▶ _The problem_
Set down all the lines below, each one exactly as shown.

==*==

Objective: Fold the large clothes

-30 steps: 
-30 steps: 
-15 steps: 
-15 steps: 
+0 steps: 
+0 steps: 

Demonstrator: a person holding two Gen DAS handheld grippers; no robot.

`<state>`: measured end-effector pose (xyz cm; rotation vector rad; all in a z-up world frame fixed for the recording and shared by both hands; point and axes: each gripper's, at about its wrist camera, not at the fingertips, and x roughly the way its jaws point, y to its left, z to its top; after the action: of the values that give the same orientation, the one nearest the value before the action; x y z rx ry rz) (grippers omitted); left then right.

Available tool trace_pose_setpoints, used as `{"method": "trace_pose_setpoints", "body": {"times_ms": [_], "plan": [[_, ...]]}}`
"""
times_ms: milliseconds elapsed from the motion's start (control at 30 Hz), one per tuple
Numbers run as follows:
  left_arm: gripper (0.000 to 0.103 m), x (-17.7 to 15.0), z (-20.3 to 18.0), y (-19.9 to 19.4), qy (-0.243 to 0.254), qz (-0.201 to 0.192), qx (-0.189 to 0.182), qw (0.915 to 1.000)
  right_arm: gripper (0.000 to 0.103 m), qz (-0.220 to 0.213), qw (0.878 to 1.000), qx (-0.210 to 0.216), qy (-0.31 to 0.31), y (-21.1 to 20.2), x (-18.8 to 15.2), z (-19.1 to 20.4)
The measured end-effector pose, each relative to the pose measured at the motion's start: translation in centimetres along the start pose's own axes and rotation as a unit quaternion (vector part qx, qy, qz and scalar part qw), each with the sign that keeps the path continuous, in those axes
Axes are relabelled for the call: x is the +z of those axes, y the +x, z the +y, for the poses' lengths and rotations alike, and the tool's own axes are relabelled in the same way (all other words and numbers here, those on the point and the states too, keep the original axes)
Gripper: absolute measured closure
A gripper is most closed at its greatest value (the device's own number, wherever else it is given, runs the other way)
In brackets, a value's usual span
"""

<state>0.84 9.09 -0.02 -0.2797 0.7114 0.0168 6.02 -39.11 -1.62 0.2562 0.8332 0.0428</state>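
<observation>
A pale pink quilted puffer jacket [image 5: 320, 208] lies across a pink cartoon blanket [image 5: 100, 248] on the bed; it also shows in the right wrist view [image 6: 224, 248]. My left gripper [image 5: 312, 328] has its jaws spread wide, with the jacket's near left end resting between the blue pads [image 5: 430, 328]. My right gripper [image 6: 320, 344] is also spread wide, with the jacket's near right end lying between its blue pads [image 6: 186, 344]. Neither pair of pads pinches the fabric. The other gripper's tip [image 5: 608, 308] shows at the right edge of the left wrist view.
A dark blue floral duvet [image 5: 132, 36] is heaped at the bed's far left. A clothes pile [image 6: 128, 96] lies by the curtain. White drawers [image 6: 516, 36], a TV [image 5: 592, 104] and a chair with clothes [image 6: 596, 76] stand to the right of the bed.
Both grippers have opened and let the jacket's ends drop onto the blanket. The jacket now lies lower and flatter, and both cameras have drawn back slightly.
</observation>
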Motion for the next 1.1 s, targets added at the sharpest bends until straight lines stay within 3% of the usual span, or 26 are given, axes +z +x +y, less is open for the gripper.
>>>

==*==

▶ _Answer for the task_
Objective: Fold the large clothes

-30 steps: 
-30 steps: 
-15 steps: 
-15 steps: 
+0 steps: 
+0 steps: 

Demonstrator: a person holding two Gen DAS handheld grippers; no robot.

`<state>`: measured end-effector pose (xyz cm; rotation vector rad; all in a z-up world frame fixed for the recording and shared by both hands; point and axes: each gripper's, at about its wrist camera, not at the fingertips, and x roughly the way its jaws point, y to its left, z to its top; after the action: of the values that give the same orientation, the one nearest the value before the action; x y z rx ry rz) (grippers omitted); left then right.

Available tool trace_pose_setpoints, used as `{"method": "trace_pose_setpoints", "body": {"times_ms": [_], "plan": [[_, ...]]}}`
"""
times_ms: milliseconds elapsed from the motion's start (control at 30 Hz), one per tuple
Numbers run as follows:
  left_arm: gripper (0.000 to 0.103 m), x (-17.7 to 15.0), z (-20.3 to 18.0), y (-19.9 to 19.4), qy (-0.243 to 0.254), qz (-0.201 to 0.192), qx (-0.189 to 0.182), qw (0.915 to 1.000)
  right_arm: gripper (0.000 to 0.103 m), qz (-0.220 to 0.213), qw (0.878 to 1.000), qx (-0.210 to 0.216), qy (-0.31 to 0.31), y (-21.1 to 20.2), x (-18.8 to 15.2), z (-19.1 to 20.4)
The measured end-effector pose, each relative to the pose measured at the motion's start: translation in centimetres along the start pose's own axes and rotation as a unit quaternion (vector part qx, qy, qz and scalar part qw), each with the sign that keeps the path continuous, in those axes
Axes are relabelled for the call: x is the +z of those axes, y the +x, z the +y, for the poses' lengths and rotations alike, and the tool's own axes are relabelled in the same way (all other words and numbers here, those on the point and the states too, keep the original axes)
Gripper: absolute measured closure
A gripper is most closed at its greatest value (the device's own number, wherever else it is given, runs the other way)
In brackets, a value's usual span
"""

<state>0.84 9.09 -0.02 -0.2797 0.7114 0.0168 6.02 -39.11 -1.62 0.2562 0.8332 0.0428</state>
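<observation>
A pale pink quilted puffer jacket [image 5: 320, 208] lies across a pink cartoon blanket [image 5: 100, 248] on the bed; it also shows in the right wrist view [image 6: 224, 248]. My left gripper [image 5: 312, 328] has its jaws spread wide, with the jacket's near left end resting between the blue pads [image 5: 430, 328]. My right gripper [image 6: 320, 344] is also spread wide, with the jacket's near right end lying between its blue pads [image 6: 186, 344]. Neither pair of pads pinches the fabric. The other gripper's tip [image 5: 608, 308] shows at the right edge of the left wrist view.
A dark blue floral duvet [image 5: 132, 36] is heaped at the bed's far left. A clothes pile [image 6: 128, 96] lies by the curtain. White drawers [image 6: 516, 36], a TV [image 5: 592, 104] and a chair with clothes [image 6: 596, 76] stand to the right of the bed.
Both grippers have opened and let the jacket's ends drop onto the blanket. The jacket now lies lower and flatter, and both cameras have drawn back slightly.
</observation>
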Motion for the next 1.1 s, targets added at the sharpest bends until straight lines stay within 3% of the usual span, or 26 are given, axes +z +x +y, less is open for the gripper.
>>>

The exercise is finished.